The modification, however, was insufficient to satisfy NAD standards. Breaking the claim down into its constituent parts, NAD found that the advertiser did not possess the evidence necessary to support its "America's #1 Clinically Studied . . . Brain Health Supplement" claim, i.e., (1) competent and reliable testing on Focus Factor; (2) sales data for Focus Factor; or (3) evidence that any competitor that outsells Focus Factor is lacking reliable testing to support a brain health benefit.
The advertiser argued that "Focus Factor has been tested in a well-conducted human clinical trial" and that only a few brain supplements on the market have likewise been tested. Regarding the challenger's Prevagen brain health supplement, the advertiser argued that it does not fall in the category of products that are "clinically tested," noting that the challenger's advertising claims and its supporting "Madison Study" are currently the subject of litigation brought by the Federal Trade Commission and the New York Attorney General. The advertiser argued that the FTC reviewed the Prevagen study and concluded that the study found Prevagen provides no cognitive benefits to consumers. However, as NAD noted, litigation is still pending in the Prevagen matter. Critically, NAD found that the advertiser failed to meet its burden to substantiate the brain health claims about its own product.
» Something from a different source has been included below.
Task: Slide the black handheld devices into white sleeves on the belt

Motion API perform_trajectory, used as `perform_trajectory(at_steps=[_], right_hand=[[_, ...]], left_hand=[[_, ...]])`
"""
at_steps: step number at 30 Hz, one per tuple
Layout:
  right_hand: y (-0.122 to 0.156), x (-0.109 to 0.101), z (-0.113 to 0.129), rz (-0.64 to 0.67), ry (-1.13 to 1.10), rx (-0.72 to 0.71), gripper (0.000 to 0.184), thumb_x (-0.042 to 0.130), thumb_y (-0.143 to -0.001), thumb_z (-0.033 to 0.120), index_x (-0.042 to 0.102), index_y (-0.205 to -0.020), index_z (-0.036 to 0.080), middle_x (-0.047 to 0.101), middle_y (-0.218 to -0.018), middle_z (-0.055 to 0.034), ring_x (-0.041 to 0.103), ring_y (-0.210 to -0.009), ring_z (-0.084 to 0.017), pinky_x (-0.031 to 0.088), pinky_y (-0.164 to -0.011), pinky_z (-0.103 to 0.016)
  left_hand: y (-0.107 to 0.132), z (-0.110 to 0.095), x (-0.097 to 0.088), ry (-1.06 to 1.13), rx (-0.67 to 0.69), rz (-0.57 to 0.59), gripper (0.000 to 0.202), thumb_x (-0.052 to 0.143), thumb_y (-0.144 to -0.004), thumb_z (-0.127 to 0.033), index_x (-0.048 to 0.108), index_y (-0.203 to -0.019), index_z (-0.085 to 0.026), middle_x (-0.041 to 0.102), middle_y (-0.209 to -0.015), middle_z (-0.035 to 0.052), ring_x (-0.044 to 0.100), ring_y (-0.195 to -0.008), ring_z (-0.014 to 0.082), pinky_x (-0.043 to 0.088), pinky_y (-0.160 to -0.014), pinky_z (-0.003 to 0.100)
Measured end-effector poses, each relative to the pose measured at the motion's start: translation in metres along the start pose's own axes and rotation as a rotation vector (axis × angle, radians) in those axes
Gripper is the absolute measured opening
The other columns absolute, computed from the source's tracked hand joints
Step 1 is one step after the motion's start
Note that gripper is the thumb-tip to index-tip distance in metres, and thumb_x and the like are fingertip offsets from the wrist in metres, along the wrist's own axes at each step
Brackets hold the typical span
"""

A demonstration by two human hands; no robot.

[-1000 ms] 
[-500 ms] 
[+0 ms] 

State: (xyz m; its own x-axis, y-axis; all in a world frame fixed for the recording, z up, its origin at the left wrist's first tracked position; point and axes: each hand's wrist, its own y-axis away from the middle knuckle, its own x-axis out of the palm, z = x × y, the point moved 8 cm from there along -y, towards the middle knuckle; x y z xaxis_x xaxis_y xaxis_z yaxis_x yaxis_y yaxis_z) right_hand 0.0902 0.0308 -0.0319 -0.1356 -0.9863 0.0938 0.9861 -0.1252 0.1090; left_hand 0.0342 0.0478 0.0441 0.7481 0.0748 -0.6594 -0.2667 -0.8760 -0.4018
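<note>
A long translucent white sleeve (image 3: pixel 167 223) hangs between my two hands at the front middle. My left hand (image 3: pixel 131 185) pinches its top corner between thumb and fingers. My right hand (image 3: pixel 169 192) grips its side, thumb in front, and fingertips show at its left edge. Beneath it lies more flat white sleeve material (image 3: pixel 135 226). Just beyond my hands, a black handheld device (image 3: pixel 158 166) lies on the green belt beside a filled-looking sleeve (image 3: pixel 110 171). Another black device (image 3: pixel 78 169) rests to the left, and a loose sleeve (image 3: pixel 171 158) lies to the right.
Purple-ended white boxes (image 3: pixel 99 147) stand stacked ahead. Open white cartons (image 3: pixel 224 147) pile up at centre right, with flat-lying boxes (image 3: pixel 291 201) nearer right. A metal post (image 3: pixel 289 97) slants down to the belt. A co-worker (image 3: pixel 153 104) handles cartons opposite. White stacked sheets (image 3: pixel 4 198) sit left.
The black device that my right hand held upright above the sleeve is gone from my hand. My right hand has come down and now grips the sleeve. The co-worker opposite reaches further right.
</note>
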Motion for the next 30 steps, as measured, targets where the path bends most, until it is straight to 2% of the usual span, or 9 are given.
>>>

NAD next analyzed the second portion of the revised claim, the "patented health formula" claim that Focus Factor is "America's #1…Patented Health Formula." Factor Nutrition argued that its patent on the product covering "brain health and mental performance" sufficiently supported the claim, while Quincy BioScience's patent on Prevagen was only on "certain ingredients" and not on the "finished product."
NAD disagreed, finding that while it was true that Focus Factor did have a patent, its product contained ingredients not listed on that patent, casting doubt on whether the "patented health formula" advertised truly "covers the entire finished formula." NAD further noted that even if Focus Factor did have such a patent, consumers were unlikely to draw the intended distinction between the Focus Factor patent and competitors' ingredient patents.
Factor Nutrition said it would abide by NAD's recommendation to discontinue the claim, though it was said it was "disappointed" with some of the organization's findings.
Key Takeaways
Factor Nutrition's attempt to narrow its efficacy and sales claims by adding several qualifications was insufficient to overcome a fundamental NAD precept: advertisers making health-related efficacy claims must have competent and reliable scientific evidence as support. NAD practitioners reviewing the Factor Nutrition claim may find themselves missing the traditional decision format, which included a detailed description of the parties' positions and support, separate and apart from the actual NAD Decision. Although the recent change to NAD's decision format makes sense for a number of reasons, the reader may feel that a more fulsome description of the evidence would actually have been more instructive here.